Substance Use Disorder (SUD) Records
Substance Use Disorder (SUD) Treatment records have enhanced protections under federal law (42 CRF Part 2). They cannot be used in legal proceedings without your written consent or court order.
If the use or disclosure of health information described above in this notice is prohibited or materially limited by other laws that apply to us, it is our intent to meet the requirements of the more stringent law.
Your Rights
You have rights to:
- Access. Inspect or obtain copies of your PHI. Fees may apply for copying or mailing physical copies, however digital copies can be requested, if readily producible.
- Amend. Request corrections of your PHI. We may deny requests under certain circumstances.
- Request Restrictions.

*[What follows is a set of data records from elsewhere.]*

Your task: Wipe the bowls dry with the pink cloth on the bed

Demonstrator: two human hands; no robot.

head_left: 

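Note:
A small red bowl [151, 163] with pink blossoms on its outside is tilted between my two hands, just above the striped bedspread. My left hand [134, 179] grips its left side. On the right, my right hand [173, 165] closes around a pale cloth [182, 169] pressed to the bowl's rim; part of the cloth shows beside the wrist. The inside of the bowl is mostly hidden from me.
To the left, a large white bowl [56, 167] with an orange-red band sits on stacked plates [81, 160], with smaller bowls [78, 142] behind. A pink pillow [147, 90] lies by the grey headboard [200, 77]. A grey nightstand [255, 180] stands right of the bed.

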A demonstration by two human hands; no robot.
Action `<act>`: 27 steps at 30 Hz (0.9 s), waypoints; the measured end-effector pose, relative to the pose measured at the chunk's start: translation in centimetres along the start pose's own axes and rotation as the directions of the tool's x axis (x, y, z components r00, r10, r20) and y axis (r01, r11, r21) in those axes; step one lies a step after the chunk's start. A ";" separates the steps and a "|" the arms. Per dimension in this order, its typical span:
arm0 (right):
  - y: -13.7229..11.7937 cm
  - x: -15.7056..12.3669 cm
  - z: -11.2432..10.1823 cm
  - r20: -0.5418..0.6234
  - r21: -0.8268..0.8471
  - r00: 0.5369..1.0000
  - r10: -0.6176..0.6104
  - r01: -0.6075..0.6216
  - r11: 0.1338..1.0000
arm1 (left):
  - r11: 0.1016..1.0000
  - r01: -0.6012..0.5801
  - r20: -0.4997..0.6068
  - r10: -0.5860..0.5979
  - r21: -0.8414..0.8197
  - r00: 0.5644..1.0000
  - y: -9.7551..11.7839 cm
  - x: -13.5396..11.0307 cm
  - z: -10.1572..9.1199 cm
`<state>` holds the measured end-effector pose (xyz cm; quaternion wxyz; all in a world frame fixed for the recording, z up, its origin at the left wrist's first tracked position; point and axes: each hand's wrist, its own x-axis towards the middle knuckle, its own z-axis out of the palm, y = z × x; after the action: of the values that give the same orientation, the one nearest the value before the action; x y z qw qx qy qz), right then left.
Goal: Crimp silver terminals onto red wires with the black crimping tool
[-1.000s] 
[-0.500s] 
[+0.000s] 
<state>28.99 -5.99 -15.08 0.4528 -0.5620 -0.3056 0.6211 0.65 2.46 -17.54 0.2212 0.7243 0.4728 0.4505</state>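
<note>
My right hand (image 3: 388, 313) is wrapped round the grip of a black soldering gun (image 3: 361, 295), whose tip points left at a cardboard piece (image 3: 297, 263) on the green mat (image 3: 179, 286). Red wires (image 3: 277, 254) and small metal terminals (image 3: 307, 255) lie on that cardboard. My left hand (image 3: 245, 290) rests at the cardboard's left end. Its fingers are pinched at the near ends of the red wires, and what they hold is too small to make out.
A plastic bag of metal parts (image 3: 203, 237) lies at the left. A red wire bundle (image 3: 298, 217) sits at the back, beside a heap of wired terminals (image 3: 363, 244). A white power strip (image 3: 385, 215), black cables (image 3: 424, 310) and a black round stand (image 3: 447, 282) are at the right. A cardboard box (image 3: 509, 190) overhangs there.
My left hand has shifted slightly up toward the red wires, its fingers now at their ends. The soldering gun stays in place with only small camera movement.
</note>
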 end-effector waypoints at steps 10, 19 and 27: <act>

Ask us to limit uses or disclosures of your PHI. We are not required to agree. You have the right to request that we not disclose information about a service to your health plan if you pay for that service in full out of pocket. We must agree to this request unless disclosure is required by law.
- Confidential Communications. Request alternative communication methods or locations.
- Paper Copy of This Notice. Obtain a paper copy of this Notice at any time.
- Accounting of Disclosures. Request a list of certain disclosures made outside treatment, payment and operations.
- Breach Notifications. Be notified if a breach occurs that may have compromised your PHI.
- File a Complaint. You have the right to file a complaint with our Privacy Officer or file a complaint with the US Government. You will not be retaliated against for filing a complaint.
Complaints
If you are concerned that we may have violated your privacy rights, you may contact our Privacy Officer to register either a verbal or written complaint. You may also submit a written complaint to:
United States Department of Health and Human Services
Office for Civil Rights
200 Independence Avenue, SW, Room 509F,
Washington, DC, 20201.
You may contact the Office for Civil Rights’ hotline at 1-800-368-1019.
We support your right to privacy of your medical information. You will not be retaliated against in any way if you choose to file a complaint with us or with the US Department of Health and Human Services.